Elle n’a pas retenu Betty. Elle ne lui a pas dit de ne pas y aller. Elle ne l’a pas touchée, elle l’a juste regardée. Elle savait mais elle n’a rien fait. Et maintenant Betty revit ce moment effroyable, chaque jour de sa vie. Elle est celle qui n’a pas réussi. Il y a aussi toutes ces filles qu’elle a envoyées là-bas. Elle gagnait de l’argent pour ça, et pour ne pas la faire parler aussi. Elle est rongée par la culpabilité de la victime-coupable. Elle ne peut parler, elle ne veut se taire. On aimerait lui dire : « Ce n’est pas ta faute tu n’étais qu’une enfant, ils t’avaient promis la lune, tu voulais toucher les étoiles, ce n’est pas ta faute, on ne t’avait pas dit que tu pouvais faire autrement, ils n’avaient pas le droit ». Puis on veut aussi lui dire : « Mais tu aurais pu les dénoncer, en parler aux autres, regarde comme Cathy te parlait, elle sait, elle est coupable, ne sois pas si naïve ».

Elle danse par passion, elle danse par obligation, on ne lui a pas laissé la chance de devenir autre chose. Cathy ne lui a pas laissé le choix de faire autre chose. Elle l’a prise par le bras, embaumée de son parfum elle lui a dit que la danse était son seul chemin. Rien d’autre n’était possible, c’est son seul rêve, son seul avenir. Cathy la sorcière de l’histoire, celle qui a pourtant toute la gloire. Elle savait.

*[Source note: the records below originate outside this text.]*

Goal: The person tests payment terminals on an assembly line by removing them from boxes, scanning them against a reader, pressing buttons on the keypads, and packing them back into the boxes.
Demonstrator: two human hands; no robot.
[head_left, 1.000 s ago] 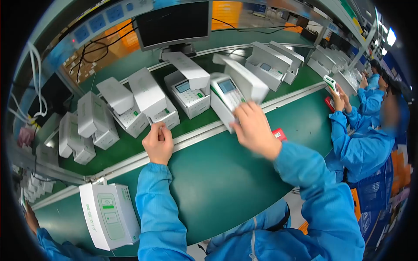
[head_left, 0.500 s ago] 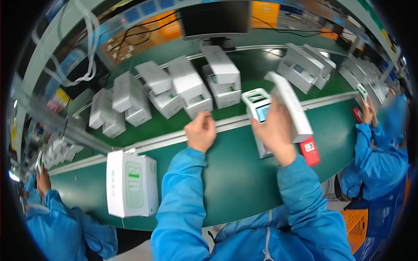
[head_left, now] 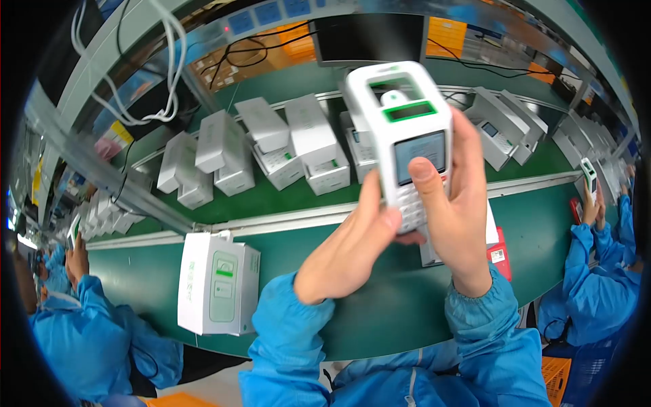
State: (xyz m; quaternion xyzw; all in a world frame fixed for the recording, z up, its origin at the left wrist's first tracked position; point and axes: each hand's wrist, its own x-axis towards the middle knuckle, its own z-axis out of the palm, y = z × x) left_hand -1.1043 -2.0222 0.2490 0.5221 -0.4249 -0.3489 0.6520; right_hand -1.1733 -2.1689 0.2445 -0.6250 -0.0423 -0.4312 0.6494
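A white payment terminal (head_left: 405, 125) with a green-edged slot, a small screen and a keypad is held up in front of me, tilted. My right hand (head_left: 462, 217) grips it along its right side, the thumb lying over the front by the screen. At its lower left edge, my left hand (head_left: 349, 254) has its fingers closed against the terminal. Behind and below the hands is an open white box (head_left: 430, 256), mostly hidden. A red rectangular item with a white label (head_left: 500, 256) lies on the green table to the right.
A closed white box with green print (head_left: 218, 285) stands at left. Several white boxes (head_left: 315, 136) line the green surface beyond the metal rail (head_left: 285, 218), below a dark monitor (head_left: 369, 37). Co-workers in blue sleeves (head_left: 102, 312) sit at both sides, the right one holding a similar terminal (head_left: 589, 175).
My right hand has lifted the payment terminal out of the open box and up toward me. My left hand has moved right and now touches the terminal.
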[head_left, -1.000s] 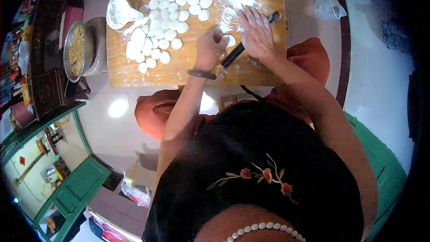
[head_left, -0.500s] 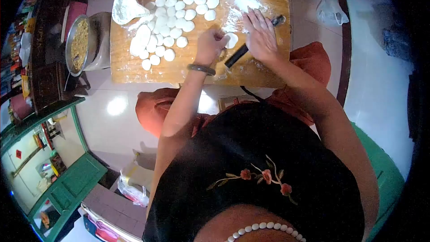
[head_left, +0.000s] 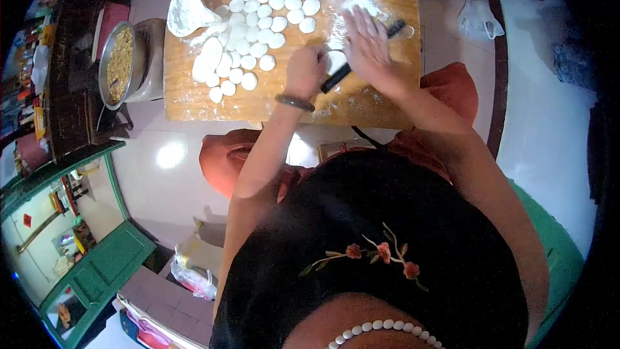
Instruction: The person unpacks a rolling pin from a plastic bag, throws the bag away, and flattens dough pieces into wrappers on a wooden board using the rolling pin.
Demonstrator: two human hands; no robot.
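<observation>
Now the pin (head_left: pixel 336 78) had come against the dough (head_left: pixel 334 61) at upper centre, so rolling seemed under way; the right hand (head_left: pixel 369 52) lay flat across the pin, the left hand (head_left: pixel 304 71) curled at the dough (pinch unclear).

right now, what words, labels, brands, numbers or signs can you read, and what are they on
No text can be read.
Red wall sign: too small to read.
Shelf items: too blurred to read.
Rolling pin: no lettering shows.
Dough pieces: no lettering shows.
</observation>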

Tout le monde sait qu’elle savait même si personne ne veut savoir. Yonasz l’a laissée tomber. Claude l’a laissée tomber. Lara l’a laissée tomber. Betty, elle l’a laissée tomber.

Dans un livre, ou un film, dans une histoire en général, la fin est assez décisive ; elle peut être aussi bien frustrante (dans le sens où on voudrait en savoir plus), que décevante. Mais ici la fin de Chavirer est tout simplement incroyable, tout juste parfaite. Elle est à la fois prévisible et surprenante.

Cléo dans un tourbillon de souvenirs lorsqu’elle voit cette alerte passer sur internet. Un appel pour venir dénoncer ce qui s’est passé à la Fondation Galatée, plus de vingt ans après les faits. Oui, elle ira. Inscrite sous le nom de Natacha, elle décidera de raconter son histoire. De demander pardon à toutes ces filles.

Notre avis est peut-être commun (oserions-nous dire « bateau »), pourtant notre cœur a chaviré pour cette œuvre. Cependant nous n’arrivons pas réellement à décrire nos états d’âme, c’est là la force de l’art.

Merci à l’auteure pour ce souvenir d’étoile filante, merci à l’auteure pour ces mots résonnant dans nos esprits.